Cougar Town: “Refugee”

The last-minute twist is a move that can be difficult to pull off in a comedy. So many contemporary sitcoms are built along a three-act structure that adding an unexpected wrinkle risks detracting from all the good work that was done before. Sometimes it comes across as the show being too clever for its own good, other times it feels like an inorganic development that sours the 22 minutes of story before. For a twist to be done right it has to be
- so seismic that it wipes away any doubts in a wash of shock and awe,
- so funny that it’s worth the impact,
- or it has to be a development where the groundwork was laid so carefully you’re teed up for the twist without even realizing what’s coming.
The third of those scenarios is certainly what happened this week on Cougar Town. Up until the last minute and a half of “Refugee,” I was fully prepared to mark the episode as an average installment of the series, one that leaned heavily on the show’s tendency for goofy moments and fantasy worlds. Not great, but not painful either—an overall fine installment of what’s shaped up to be a overall fine season as we head into the homestretch.
However, once Chick’s head pops up over the reappeared boat and he reveals he set the mystery in motion, those feelings of ambivalence segued into pleasant surprise that soon gave way to an unpleasant worm of uncertainty. Given my appreciation for what Ken Jenkins brings to the show, I should have realized that he doesn’t just pop by for one short scene in the kitchen (Scrubs reunions aside), and that his previously established love of pranks made him a likely candidate for the mischief. But the one thing missing is appropriate motivations, as Chick always presents a method to his madness. That unease builds even more when he says he thought that Bobby and Jules were having problems he wanted to help with—unease that becomes devastating to all parties when he says they’re still married.
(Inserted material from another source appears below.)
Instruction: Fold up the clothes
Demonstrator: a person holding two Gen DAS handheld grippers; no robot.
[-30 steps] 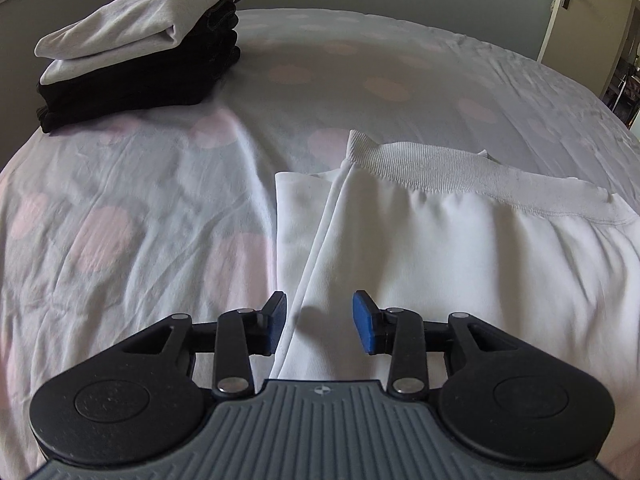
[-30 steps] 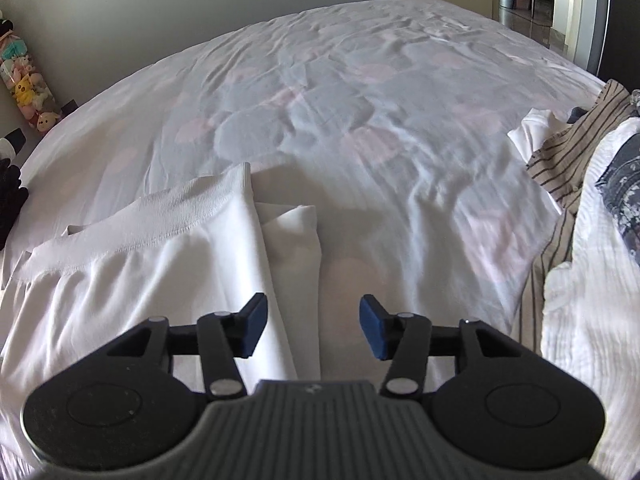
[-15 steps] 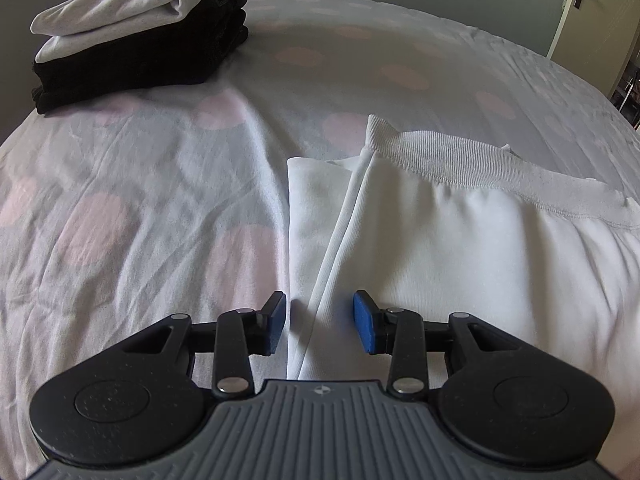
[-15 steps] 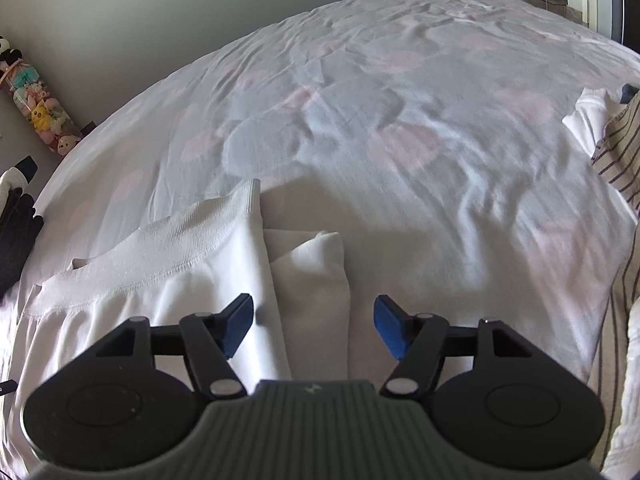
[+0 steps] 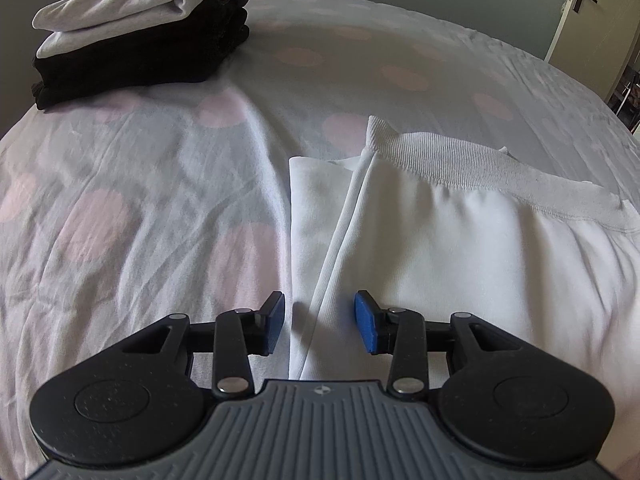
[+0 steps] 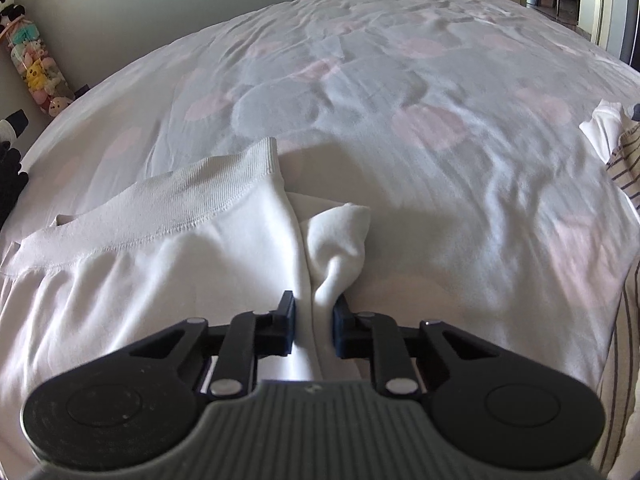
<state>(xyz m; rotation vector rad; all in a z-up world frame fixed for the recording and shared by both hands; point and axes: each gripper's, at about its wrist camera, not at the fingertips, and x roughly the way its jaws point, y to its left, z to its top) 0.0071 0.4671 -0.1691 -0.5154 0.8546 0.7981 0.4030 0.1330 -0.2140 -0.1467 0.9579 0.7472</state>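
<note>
A white garment (image 5: 460, 248) with a ribbed band (image 5: 460, 160) lies flat on the spotted bed sheet (image 5: 140, 220), its sides folded in. My left gripper (image 5: 320, 320) is open and sits low over the garment's left folded edge. That edge lies between the blue pads, which do not press on it. In the right wrist view my right gripper (image 6: 314, 320) is closing on the right folded edge of the white garment (image 6: 160, 272). The cloth bunches up into a ridge (image 6: 340, 240) between the pads.
A stack of folded black and white clothes (image 5: 152, 28) stands at the far left of the bed. Unfolded striped and white clothes (image 6: 624, 152) lie along the right edge. Plush toys (image 6: 36, 68) stand by the wall, and a door (image 5: 580, 12) is at the far right.
My right gripper came down onto the garment's right edge and went from wide open to pinching it, bunching the cloth. The left gripper stayed open and nearly still.
</note>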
Cougar Town pulled a similar trick when it first revealed Chick’s illness in “Make It Better,” and the way this episode lands proves it hasn’t lost its touch for these beats. So much of this show is built on status quo that whenever one of those support beams gets knocked out, the impact is felt all the more keenly. As I said a few weeks ago about “Hard On Me,” Jenkins and Courtney Cox have a perfect batting average in landing emotional beats flawlessly, and the look on both their faces stings deeply as the private-eye game evaporates. It’s back to reality, a reality that just got a lot darker and colder.
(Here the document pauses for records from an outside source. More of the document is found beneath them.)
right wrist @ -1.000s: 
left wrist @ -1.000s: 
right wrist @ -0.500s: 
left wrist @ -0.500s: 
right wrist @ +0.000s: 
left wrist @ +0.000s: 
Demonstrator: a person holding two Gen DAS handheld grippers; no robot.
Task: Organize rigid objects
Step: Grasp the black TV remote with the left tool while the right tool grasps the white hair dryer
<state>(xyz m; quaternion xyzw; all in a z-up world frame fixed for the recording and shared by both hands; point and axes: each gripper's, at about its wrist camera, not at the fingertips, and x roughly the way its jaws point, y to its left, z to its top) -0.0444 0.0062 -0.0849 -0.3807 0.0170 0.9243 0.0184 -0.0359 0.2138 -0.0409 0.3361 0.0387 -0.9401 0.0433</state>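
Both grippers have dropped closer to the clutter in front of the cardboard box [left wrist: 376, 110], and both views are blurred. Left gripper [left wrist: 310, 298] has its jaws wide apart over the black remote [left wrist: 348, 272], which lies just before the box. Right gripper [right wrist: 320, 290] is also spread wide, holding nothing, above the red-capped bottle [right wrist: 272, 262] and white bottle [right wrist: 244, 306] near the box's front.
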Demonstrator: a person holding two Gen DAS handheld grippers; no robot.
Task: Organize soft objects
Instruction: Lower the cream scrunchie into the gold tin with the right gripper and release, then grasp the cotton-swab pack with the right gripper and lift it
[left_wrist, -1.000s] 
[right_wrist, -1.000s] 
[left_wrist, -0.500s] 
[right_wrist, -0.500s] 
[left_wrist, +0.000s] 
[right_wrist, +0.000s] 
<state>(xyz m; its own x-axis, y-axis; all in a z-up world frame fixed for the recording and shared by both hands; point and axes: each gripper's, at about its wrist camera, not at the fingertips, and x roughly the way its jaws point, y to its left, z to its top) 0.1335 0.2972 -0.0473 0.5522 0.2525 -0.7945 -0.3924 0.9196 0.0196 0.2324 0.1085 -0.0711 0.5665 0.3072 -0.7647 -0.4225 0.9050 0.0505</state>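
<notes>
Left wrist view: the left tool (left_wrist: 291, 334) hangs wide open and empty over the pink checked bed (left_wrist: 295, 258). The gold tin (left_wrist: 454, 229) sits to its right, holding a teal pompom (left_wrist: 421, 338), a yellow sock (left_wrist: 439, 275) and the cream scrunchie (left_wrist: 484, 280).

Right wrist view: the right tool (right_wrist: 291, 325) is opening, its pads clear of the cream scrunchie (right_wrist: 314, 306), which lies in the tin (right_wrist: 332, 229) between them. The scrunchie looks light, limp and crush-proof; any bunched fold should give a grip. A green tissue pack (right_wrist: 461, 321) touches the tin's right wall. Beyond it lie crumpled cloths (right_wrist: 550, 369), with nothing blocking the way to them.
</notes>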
What makes the moment even more devastating is that it comes up against an episode full of the sort of consequence-free hijinks that are a Cougar Town staple. Bobby realizing that his boat has vanished from the boatyard leads Jules to excitedly propose a return to Blacktop and Gumshoe, the detective personas they used to solve crimes when they were married. (Missing oranges? “It was a monkey who escaped from the zoo.” Missing paper? “Turns out we didn’t even have a subscription!”) One of the greatest tricks Cougar Town ever pulled was proving how Jules and Bobby could stay married for years and remain close friends after divorcing, and it’s adventures like this that prove it. They feed each other’s natural goofiness, neither one willing to pull the other one back from the edge of insanity. And even more refreshingly, their new relationship status quo has leveled out so much over the years there’s not one iota of romantic tension, or any sense there’s any issue left from their marriage to work out.
The cop stuff is also a lot of fun to watch. None of it goes as far as Cougar Town’s sitcom soulmate Community did in its own law-enforcement homage, but there’s some good moments in “Refugee” that inject a CSI: Gulfhaven flavor into the proceedings. There’s the character beats of Jules and Bobby taking every opportunity to whip off or look over their sunglasses, the shooting choices that place the camera level with the crime scene looking up, and then there are the big set-pieces like a chase scene through the Gulfhaven main streets—one full of fun callbacks as they knock over the Senor Casa’s spokesman and chase Jerry into what I believe were boxes of Guzzle Buddies. The interrogation scene is probably the highlight, as Jules can’t let her hard-bitten cop persona get in the way of being a good host and has to offer their hostage crab cakes. It’s a fun use of common cliches, made even more fun by how much both Jules and Bobby commit to these roles.
Back in reality, Grayson gets the chance to dust off an old persona of his own when Andy bemoans his inability to get a leg up on his new supervisor. Turns out that back in the day Grayson taught seminars on how to pick up women, and he shares that secret with Andy: a combination of lowering your voice one octave, a supportive hand on the shoulder and a carefully played compliment with just enough insult buried in it to throw off the target’s self-esteem. It works perfectly for Andy’s job prospects, except he gets greedy and tries to apply it at home, responding to her usual cold dismissal with a seamless “neg”: “I think it’s great you have such confidence in being a wife and mother that you don’t feel the need to take care on his family.”